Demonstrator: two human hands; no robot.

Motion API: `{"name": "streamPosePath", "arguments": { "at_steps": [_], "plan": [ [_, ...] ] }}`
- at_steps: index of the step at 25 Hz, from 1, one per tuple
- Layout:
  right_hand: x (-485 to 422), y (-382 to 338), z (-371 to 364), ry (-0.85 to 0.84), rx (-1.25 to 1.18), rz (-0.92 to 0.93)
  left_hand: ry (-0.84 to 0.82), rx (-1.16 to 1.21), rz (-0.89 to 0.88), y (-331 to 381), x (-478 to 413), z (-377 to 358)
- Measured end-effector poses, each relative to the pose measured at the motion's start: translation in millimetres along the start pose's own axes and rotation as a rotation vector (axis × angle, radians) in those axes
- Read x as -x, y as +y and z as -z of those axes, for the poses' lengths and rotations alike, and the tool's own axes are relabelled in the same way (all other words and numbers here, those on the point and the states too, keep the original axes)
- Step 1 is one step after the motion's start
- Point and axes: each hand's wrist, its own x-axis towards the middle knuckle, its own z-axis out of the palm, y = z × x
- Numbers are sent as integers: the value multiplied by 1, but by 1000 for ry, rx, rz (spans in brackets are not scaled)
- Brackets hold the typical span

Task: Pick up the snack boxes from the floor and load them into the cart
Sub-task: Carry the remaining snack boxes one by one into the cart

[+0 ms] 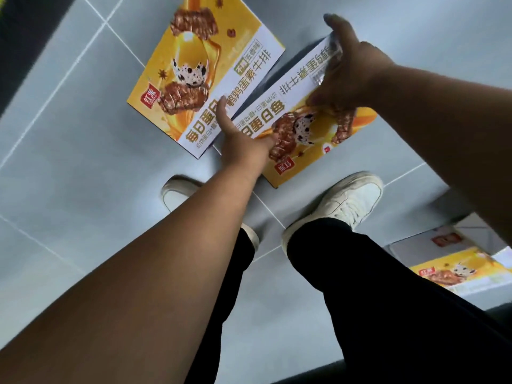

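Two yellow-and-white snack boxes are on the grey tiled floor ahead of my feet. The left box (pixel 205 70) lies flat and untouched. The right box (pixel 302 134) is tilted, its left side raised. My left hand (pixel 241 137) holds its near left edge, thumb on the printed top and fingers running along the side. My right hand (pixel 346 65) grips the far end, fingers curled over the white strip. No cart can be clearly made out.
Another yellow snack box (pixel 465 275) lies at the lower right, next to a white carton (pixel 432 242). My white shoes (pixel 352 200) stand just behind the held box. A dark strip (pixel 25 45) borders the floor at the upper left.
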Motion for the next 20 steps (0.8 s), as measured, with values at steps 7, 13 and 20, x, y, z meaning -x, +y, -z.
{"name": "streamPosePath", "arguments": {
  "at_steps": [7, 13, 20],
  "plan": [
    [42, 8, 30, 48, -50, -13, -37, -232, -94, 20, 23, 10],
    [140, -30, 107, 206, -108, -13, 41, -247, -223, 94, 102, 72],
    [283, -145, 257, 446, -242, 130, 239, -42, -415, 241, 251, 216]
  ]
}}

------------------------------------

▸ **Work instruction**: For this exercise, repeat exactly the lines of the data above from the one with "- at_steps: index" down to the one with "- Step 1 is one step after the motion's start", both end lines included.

▸ **Output of the task**:
- at_steps: index of the step at 25 Hz, from 1, one per tuple
- Layout:
  right_hand: x (-485 to 422), y (-382 to 338), z (-371 to 364), ry (-0.85 to 0.84), rx (-1.25 to 1.18), rz (-0.92 to 0.93)
  left_hand: ry (-0.84 to 0.82), rx (-1.16 to 1.21), rz (-0.89 to 0.88), y (-331 to 381), x (-478 to 413), z (-377 to 358)
- Measured end-effector poses, each relative to the pose measured at the motion's start: translation in millimetres along the start pose's own axes and rotation as a rotation vector (axis × angle, radians) in those axes
- Read x as -x, y as +y and z as -z of those axes, for the poses' lengths and rotations alike, and the tool's own axes are relabelled in the same way (all other words and numbers here, those on the point and the states too, keep the original axes)
- Step 1 is one step after the motion's start

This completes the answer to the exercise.